• Your task
Your copy should match the listing word for word, apart from the pictures, which are left out.

----- Provided material -----

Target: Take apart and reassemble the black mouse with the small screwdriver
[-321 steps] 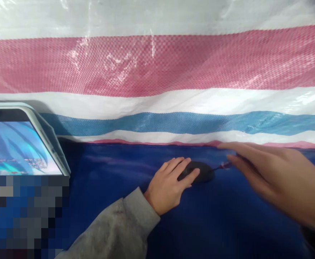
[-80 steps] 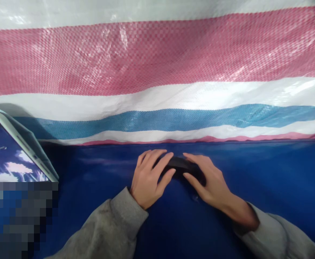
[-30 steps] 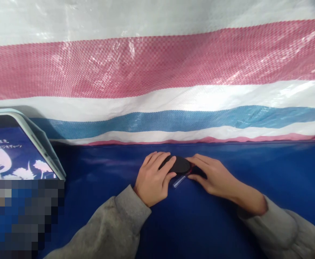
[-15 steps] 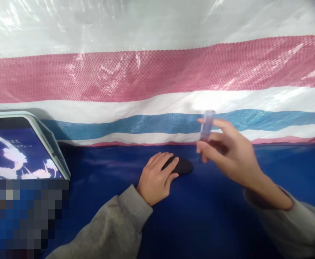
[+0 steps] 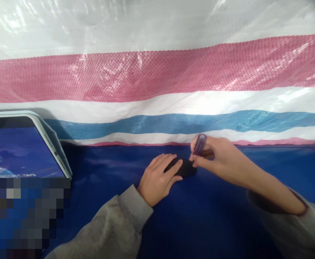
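Note:
A black, oval computer mouse (image 5: 188,169) lies on the blue table surface. Over its left part, my left hand (image 5: 157,176) holds it down with curved fingers, hiding much of it. My right hand (image 5: 213,154) grips a screwdriver (image 5: 200,144) with a see-through purple handle, held steeply tilted. The screwdriver's lower end points at the right end of the mouse; fingers cover the tip, so I cannot tell whether it touches.
A tablet (image 5: 19,151) in a pale case stands at the left, its screen lit with a blue picture. Below it is a pixelated area. Striped plastic sheeting (image 5: 157,75) rises behind the blue table (image 5: 200,223).
My right hand has brought the screwdriver down and slightly left, from above the table to the mouse. My left hand and the mouse have barely shifted. The tablet's picture is different.

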### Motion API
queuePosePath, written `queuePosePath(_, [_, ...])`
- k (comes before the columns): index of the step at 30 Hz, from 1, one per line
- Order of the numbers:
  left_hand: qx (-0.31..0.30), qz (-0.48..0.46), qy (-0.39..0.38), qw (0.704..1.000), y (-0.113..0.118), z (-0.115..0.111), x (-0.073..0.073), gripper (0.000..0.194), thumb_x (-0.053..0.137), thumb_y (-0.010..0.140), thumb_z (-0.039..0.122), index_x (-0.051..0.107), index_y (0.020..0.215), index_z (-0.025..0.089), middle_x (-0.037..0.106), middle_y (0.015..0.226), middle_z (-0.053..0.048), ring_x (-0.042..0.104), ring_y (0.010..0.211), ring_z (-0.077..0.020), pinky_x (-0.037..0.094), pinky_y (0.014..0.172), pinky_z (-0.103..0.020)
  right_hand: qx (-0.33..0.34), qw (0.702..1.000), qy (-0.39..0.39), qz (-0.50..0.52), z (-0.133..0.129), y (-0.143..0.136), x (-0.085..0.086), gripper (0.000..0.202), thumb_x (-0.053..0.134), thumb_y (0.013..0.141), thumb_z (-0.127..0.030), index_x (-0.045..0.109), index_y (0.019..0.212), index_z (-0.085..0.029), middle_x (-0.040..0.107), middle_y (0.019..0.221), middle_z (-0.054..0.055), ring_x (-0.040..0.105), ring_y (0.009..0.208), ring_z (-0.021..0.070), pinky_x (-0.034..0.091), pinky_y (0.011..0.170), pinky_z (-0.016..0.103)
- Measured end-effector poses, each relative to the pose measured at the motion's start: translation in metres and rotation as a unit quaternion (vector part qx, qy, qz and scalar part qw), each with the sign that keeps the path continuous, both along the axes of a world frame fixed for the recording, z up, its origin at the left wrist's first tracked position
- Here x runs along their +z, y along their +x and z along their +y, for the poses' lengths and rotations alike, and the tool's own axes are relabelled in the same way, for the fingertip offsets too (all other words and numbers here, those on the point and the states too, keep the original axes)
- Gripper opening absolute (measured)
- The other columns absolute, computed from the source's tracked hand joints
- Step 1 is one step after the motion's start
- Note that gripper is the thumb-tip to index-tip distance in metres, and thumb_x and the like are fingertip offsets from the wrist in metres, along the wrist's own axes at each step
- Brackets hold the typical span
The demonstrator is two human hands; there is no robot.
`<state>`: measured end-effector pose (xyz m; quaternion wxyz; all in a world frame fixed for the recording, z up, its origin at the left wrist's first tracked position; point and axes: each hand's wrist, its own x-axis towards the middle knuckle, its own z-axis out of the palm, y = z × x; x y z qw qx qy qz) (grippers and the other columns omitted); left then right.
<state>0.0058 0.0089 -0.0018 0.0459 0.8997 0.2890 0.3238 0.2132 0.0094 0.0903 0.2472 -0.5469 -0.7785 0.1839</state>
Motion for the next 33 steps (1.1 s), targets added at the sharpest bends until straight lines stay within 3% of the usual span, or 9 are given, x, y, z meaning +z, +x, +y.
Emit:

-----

• Answer section
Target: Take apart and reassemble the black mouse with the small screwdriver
[-321 steps] 
[-80 steps] 
[-30 steps] 
[-15 steps] 
[+0 steps] 
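Note:
A black, oval computer mouse (image 5: 188,169) lies on the blue table surface. Over its left part, my left hand (image 5: 157,176) holds it down with curved fingers, hiding much of it. My right hand (image 5: 213,154) grips a screwdriver (image 5: 200,144) with a see-through purple handle, held steeply tilted. The screwdriver's lower end points at the right end of the mouse; fingers cover the tip, so I cannot tell whether it touches.
A tablet (image 5: 19,151) in a pale case stands at the left, its screen lit with a blue picture. Below it is a pixelated area. Striped plastic sheeting (image 5: 157,75) rises behind the blue table (image 5: 200,223).
My right hand has brought the screwdriver down and slightly left, from above the table to the mouse. My left hand and the mouse have barely shifted. The tablet's picture is different.
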
### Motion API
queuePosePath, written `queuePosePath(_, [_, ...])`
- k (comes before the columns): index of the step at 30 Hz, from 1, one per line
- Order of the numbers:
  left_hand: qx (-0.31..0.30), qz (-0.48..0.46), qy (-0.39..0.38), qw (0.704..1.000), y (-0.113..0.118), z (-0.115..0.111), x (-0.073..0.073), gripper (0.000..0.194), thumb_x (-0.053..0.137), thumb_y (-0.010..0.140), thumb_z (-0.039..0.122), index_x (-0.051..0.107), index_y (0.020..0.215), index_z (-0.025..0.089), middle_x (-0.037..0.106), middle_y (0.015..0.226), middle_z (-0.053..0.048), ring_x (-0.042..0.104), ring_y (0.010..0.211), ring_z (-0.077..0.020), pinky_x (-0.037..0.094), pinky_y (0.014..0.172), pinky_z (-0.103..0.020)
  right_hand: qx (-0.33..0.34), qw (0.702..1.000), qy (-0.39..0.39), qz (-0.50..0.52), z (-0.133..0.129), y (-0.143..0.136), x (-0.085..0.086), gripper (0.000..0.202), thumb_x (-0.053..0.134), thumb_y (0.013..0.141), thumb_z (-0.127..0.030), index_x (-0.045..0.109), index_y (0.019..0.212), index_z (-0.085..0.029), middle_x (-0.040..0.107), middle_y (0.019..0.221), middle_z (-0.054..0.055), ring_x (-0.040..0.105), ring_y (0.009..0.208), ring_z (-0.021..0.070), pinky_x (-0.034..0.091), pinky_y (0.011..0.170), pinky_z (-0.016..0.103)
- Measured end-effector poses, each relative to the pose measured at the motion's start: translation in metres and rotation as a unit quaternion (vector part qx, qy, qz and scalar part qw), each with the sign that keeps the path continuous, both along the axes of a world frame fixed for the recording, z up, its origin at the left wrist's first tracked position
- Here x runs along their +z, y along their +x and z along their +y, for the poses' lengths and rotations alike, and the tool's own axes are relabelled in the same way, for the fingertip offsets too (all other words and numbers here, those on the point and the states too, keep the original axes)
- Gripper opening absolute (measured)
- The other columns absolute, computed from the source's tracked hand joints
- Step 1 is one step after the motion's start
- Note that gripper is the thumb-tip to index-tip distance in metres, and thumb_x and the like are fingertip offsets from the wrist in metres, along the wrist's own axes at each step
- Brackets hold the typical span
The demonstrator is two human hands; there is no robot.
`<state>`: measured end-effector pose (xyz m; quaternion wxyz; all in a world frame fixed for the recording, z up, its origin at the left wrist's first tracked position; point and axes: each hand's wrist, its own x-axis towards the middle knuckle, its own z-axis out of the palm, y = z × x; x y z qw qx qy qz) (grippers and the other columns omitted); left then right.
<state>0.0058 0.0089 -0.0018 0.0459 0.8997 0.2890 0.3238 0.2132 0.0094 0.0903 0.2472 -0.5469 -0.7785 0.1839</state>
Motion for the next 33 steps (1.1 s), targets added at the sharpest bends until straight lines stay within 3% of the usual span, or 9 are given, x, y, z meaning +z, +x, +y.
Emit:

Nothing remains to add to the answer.